→ **Your assignment**
The response must contain every line below in which "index" appears.
---------- Provided material ----------
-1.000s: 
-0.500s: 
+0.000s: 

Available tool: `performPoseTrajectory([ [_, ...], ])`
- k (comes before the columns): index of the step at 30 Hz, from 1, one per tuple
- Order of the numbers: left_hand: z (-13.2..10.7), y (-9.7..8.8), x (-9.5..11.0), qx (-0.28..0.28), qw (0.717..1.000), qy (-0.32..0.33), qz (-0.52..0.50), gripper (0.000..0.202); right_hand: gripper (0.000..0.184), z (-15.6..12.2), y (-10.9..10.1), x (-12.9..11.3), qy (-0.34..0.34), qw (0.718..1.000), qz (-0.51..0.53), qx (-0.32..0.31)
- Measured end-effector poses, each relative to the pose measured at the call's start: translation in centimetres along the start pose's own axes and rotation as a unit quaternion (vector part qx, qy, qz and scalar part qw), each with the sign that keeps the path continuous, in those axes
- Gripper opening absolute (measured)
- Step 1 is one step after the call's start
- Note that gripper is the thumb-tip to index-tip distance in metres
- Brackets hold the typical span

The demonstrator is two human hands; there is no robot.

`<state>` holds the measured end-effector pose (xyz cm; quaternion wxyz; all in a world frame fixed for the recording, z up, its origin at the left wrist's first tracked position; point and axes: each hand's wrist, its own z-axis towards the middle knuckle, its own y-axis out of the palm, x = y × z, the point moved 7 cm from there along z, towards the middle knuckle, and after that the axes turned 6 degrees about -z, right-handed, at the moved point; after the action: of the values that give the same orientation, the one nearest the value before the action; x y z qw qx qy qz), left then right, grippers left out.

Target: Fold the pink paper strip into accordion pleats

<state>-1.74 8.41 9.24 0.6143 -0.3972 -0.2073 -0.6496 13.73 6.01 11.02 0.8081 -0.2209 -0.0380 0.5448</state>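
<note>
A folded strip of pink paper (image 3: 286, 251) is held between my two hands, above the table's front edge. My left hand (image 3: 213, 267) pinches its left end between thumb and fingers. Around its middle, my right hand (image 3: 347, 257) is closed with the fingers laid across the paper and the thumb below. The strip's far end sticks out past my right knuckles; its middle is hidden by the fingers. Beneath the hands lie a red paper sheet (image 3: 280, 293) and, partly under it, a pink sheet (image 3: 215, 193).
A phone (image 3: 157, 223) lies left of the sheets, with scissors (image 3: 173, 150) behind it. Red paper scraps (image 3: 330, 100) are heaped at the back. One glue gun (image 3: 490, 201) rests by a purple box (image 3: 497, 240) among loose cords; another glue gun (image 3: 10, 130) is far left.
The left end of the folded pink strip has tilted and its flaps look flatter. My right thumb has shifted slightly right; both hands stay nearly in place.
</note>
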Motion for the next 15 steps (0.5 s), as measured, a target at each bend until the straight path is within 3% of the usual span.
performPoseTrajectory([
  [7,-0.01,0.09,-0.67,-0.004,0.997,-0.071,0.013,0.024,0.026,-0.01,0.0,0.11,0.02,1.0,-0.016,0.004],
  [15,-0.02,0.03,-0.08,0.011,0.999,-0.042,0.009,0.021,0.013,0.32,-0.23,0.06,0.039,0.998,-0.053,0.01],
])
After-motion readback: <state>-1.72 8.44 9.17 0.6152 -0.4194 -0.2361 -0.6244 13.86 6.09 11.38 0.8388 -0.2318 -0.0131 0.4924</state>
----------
→ **Task output**
- k (comes before the columns): index of the step at 30 Hz, from 1, one per tuple
- Note that gripper is the thumb-tip to index-tip distance in metres

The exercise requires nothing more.